Repeat only the stretch of lines below that runs from the line with "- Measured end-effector" through the line with "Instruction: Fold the", unaltered.

+ + + +

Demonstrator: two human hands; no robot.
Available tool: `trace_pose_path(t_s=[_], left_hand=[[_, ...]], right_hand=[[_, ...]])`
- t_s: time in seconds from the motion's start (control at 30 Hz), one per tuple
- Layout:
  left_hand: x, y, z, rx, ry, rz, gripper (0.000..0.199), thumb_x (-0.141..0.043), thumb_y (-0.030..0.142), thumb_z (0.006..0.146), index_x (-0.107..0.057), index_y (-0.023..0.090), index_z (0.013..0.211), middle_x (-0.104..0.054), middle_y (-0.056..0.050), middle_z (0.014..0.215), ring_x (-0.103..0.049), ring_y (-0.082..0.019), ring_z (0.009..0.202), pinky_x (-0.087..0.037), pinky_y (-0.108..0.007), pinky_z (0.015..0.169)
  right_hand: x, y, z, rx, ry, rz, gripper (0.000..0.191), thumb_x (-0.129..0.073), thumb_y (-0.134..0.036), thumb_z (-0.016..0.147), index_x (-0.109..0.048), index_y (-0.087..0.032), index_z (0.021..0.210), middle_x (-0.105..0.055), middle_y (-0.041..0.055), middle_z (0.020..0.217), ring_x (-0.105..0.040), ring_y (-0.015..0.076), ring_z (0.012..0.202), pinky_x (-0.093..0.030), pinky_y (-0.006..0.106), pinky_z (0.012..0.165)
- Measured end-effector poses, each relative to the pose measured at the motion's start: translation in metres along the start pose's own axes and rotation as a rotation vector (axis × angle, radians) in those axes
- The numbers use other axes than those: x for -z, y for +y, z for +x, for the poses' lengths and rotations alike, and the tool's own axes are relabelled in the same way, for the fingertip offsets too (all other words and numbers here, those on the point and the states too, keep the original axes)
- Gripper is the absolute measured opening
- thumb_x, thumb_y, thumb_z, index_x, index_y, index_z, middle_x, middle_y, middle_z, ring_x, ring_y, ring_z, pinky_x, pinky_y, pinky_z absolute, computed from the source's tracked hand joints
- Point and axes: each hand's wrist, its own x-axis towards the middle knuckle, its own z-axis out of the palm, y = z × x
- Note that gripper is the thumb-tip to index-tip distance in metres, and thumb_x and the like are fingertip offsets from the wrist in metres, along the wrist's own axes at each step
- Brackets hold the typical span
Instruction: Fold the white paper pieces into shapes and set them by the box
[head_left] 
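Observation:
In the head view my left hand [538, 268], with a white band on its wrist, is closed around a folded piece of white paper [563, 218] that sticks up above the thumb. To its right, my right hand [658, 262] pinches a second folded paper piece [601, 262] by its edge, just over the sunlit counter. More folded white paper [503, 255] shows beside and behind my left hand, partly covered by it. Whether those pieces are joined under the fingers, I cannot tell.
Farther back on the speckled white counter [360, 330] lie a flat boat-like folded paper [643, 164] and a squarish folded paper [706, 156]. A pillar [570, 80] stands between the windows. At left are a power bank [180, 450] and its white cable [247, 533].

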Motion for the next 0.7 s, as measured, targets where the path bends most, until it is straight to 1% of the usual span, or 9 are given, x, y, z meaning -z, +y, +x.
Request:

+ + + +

* [FINAL ANSWER]:
- Measured end-effector poses, each relative to the pose measured at the motion's start: translation in metres along the start pose's own axes and rotation as a rotation vector (axis × angle, radians) in those axes
- The numbers use other axes than those: x for -z, y for +y, z for +x, for the poses' lengths and rotations alike, and the tool's own axes are relabelled in the same way, for the fingertip offsets too (all other words and numbers here, those on the point and the states too, keep the original axes)
- Gripper is the absolute measured opening
- thumb_x, thumb_y, thumb_z, index_x, index_y, index_z, middle_x, middle_y, middle_z, ring_x, ring_y, ring_z, pinky_x, pinky_y, pinky_z absolute, computed from the source's tracked hand joints
- Point and axes: each hand's wrist, its own x-axis towards the middle knuckle, its own z-axis out of the palm, y = z × x
- Note that gripper is the thumb-tip to index-tip distance in metres, and thumb_x and the like are fingertip offsets from the wrist in metres, along the wrist's own axes at each step
- Brackets hold the typical span
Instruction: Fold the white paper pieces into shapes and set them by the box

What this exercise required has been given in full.